Timeseries Tutorial
This notebook demonstrates the use of timeseries
module capabilities to process data for analysis and build expected energy models.
[20]:
import numpy as np
import pandas as pd
import matplotlib.pyplot as plt
import os
import warnings
warnings.filterwarnings("ignore")
[21]:
from pvops.timeseries import preprocess
from pvops.timeseries.models import linear, iec
from pvops.text2time import utils as t2t_utils, preprocess as t2t_preprocess
[22]:
example_prodpath = os.path.join('example_data', 'example_prod_with_covariates.csv')
Load in data
[23]:
prod_data = pd.read_csv(example_prodpath, on_bad_lines='skip', engine='python')
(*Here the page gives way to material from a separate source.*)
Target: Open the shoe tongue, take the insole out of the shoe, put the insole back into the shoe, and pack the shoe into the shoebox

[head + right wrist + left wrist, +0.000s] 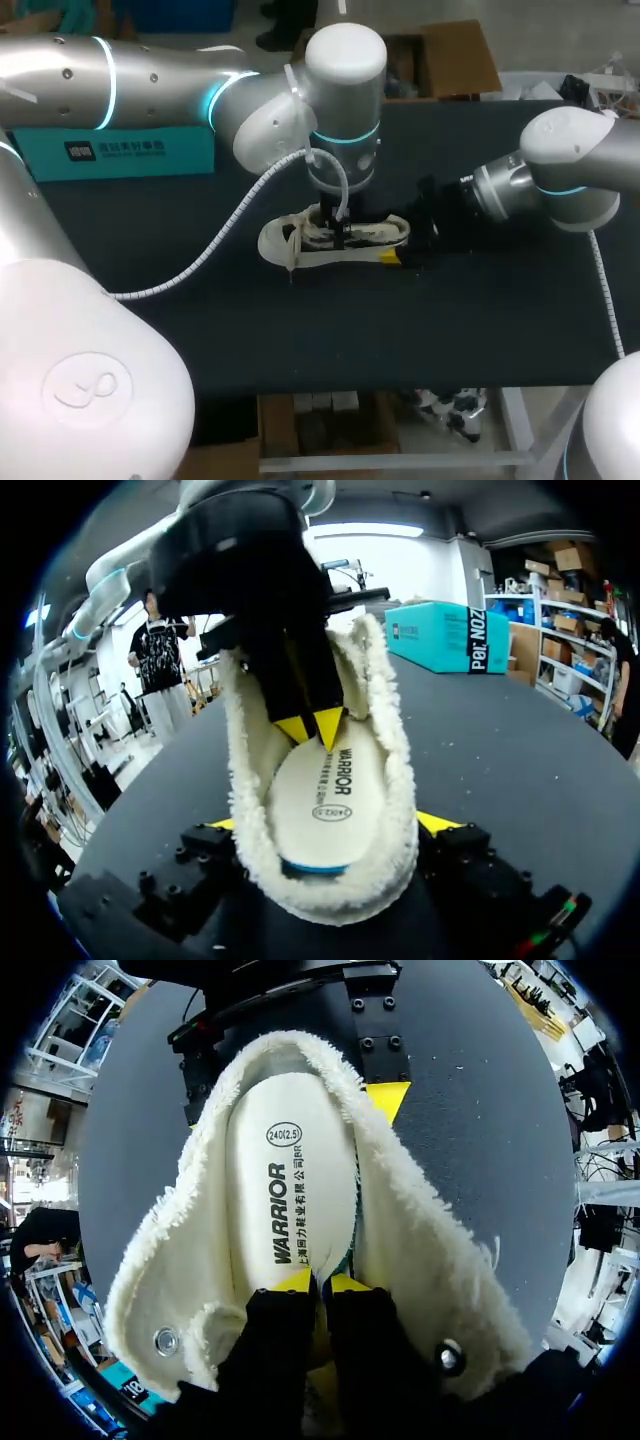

Production data is loaded in with the columns: - date: a time stamp - randid: site ID - generated_kW: generated energy - expected_kW: expected energy - irrad_poa_Wm2: irradiance - temp_amb_C: ambient temperature - wind_speed_ms: wind speed - temp_mod_C: module temperature
[24]:
prod_data.head()
[24]:
date | randid | generated_kW | expected_kW | irrad_poa_Wm2 | temp_amb_C | wind_speed_ms | temp_mod_C | |
---|---|---|---|---|---|---|---|---|
0 | 2018-04-01 07:00:00 | R15 | 0.475 | 0.527845 | 0.02775 | 16.570 | 4.2065 | 14.1270 |
1 | 2018-04-01 08:00:00 | R15 | 1332.547 | 1685.979445 | 87.91450 | 16.998 | 4.1065 | 15.8610 |
2 | 2018-04-01 09:00:00 | R15 | 6616.573 | 7343.981135 | 367.90350 | 20.168 | 4.5095 | 24.5745 |
3 | 2018-04-01 10:00:00 | R15 | 8847.800 | 10429.876422 | 508.28700 | 21.987 | 4.9785 | 30.7740 |
4 | 2018-04-01 11:00:00 | R15 | 11607.389 | 12981.228814 | 618.79450 | 23.417 | 4.6410 | 35.8695 |
[25]:
metadata = pd.DataFrame()
metadata['randid'] = ['R15', 'R10']
metadata['dcsize'] = [20000, 20000]
metadata.head()
[25]:
randid | dcsize | |
---|---|---|
0 | R15 | 20000 |
1 | R10 | 20000 |
Column dictionaries
Create production and metadata column dictionary with format {pvops variable: user-specific column names}. This establishes a connection between the user’s data columns and the pvops library.
[26]:
prod_col_dict = {'siteid': 'randid',
'timestamp': 'date',
'powerprod': 'generated_kW',
'irradiance':'irrad_poa_Wm2',
'temperature':'temp_amb_C', # Optional parameter, used by one of the modeling structures
'baseline': 'IEC_pstep', #user's name choice for new column (baseline expected energy defined by user or calculated based on IEC)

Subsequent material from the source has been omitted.